* PROBLEM STATEMENT: Give only the number of lines in the records that include the string "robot".

* ENTRIES SUPPLIED:
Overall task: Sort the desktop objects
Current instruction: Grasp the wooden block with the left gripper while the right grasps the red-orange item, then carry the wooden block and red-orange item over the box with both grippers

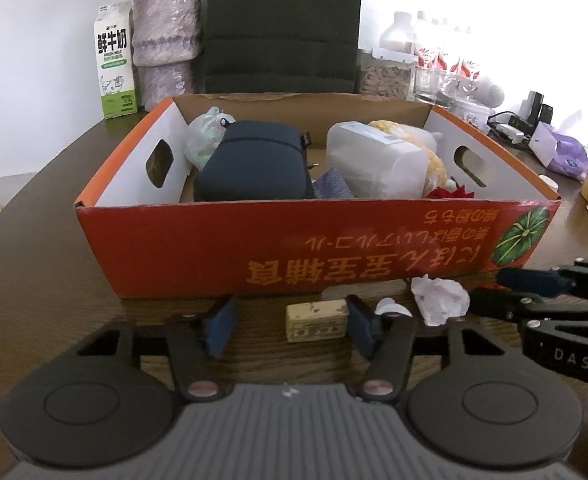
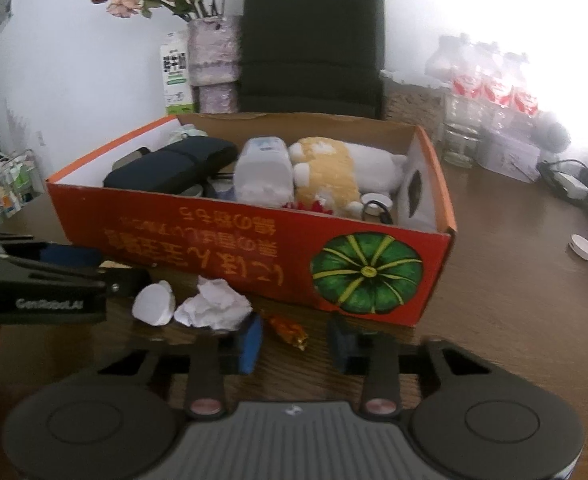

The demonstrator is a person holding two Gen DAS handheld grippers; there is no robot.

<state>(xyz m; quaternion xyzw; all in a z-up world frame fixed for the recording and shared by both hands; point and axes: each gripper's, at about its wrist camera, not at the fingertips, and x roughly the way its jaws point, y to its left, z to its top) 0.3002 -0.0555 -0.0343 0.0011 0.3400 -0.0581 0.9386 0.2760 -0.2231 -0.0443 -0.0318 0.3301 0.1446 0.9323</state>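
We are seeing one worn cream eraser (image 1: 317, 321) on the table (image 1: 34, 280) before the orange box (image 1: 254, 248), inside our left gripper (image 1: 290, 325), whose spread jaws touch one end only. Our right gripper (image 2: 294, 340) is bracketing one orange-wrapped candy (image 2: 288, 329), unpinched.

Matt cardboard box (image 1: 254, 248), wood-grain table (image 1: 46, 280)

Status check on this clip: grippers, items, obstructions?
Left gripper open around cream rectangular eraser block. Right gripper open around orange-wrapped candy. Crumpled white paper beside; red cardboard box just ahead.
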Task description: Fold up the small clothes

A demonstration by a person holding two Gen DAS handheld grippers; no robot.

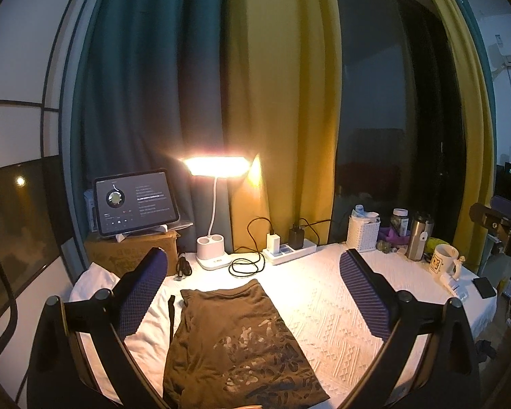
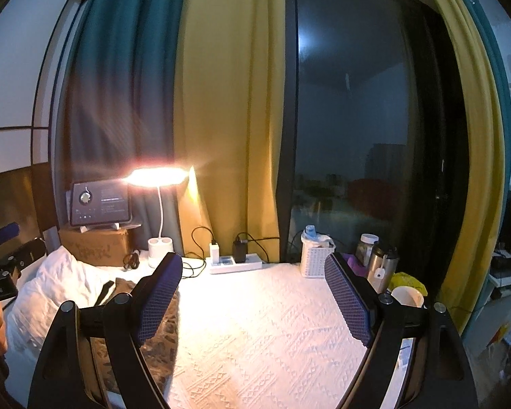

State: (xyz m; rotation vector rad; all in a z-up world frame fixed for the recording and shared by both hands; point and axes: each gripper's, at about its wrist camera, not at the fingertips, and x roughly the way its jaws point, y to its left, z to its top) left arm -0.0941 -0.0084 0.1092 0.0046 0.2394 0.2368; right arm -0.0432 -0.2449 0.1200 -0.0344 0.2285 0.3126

* OUTPUT FOR THIS TASK: 2